EU Watch

Legal Challenge Lodged Against Bavarian Police Act

The Bavarian Police Task Act (PAG) was passed and came into force despite major protests. Liberties member GFF has filed a case against the law to the German Constitutional Court. Here's why their legal action matters.

by Katharina Mikulcak

Gesellschaft für Freiheitsrechte (GFF) is preparing a joint constitutional complaint to be brought before the German Constitutional Court against a newly passed law in the federal state of Bavaria. It is seeking support for the case through crowdfunding.

In the last couple of weeks, Germany has seen major protests against the Bavarian Police Task Act (often using the hashtag #noPAG) – but nevertheless, the law was passed by the Bavarian state parliament on 15 May and entered into force on 25 May.

GFF sees the law as a massive threat to civil liberties in Bavaria. Critics have seized especially on a definition shift in the CSU government's law from "imminent danger" to "looming danger" as the threshold for police intervention.

“Not only do the police get a whole new set of competences to restrict civil rights, but they can also act much earlier now. Previously, there were clear requirements as to when the police should be allowed to act, and police action could be tested by administrative courts. In the future, it can hardly be controlled if a given situation actually presented a 'looming danger,'" Ulf Buermeyer, chairman of Gesellschaft für Freiheitsrechte, explained. "Now, the police is in fact almost free to intervene at their own discretion."

Consequently, loosening legal requirements to only a “looming danger” will be one of the main issues in GFF´s constitutional complaint. A group of lawyers and civil liberties groups is preparing a complaint and currently examining the law for other infringements of civil and human rights.
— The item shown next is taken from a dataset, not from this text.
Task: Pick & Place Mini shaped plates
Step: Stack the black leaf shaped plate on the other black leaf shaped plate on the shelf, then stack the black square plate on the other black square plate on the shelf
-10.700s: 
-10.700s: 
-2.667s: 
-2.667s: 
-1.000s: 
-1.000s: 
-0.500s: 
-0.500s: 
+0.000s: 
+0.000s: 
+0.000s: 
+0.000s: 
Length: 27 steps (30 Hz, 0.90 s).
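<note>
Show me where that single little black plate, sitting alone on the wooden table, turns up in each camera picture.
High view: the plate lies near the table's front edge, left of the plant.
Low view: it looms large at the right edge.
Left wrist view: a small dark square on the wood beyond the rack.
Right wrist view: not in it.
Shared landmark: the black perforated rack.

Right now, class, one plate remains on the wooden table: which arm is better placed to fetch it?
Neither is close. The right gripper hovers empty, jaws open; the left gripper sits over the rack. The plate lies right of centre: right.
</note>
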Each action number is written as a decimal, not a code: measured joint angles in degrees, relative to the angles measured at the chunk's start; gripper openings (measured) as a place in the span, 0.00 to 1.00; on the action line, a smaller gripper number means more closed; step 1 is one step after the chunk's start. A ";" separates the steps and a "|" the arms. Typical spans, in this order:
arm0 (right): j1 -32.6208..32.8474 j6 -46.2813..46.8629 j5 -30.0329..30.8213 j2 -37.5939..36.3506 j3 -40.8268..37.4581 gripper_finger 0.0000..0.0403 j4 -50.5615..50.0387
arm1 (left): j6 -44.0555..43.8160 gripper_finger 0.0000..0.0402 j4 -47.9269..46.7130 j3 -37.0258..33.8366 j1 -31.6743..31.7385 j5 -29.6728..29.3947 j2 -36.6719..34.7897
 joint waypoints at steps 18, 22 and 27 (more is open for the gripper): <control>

"There are several options to act in the courts against the law. For us it is important to act as thoroughly as possible. We need a brilliant complaint to be successful," Buermeyer said.

GFF and other critics fear that the law in Bavaria is only the beginning for a nationwide change in police legislation, since the newly elected minister of the interior, Horst Seehofer, was previously the Bavarian prime minister. He is also a prominent CSU party member – the party that drafted and pushed through the new law. Seehofer considers the new police powers in Bavaria as a blueprint for the rest of the country.

GFF prepared a synopsis (in German) that contains the four different versions of the Bavarian Police Act: the one before 1.8.2017, the one since 1.8.2017, and the draft of January 2018 and the proposed changes of CSU, which went into force on 25 May.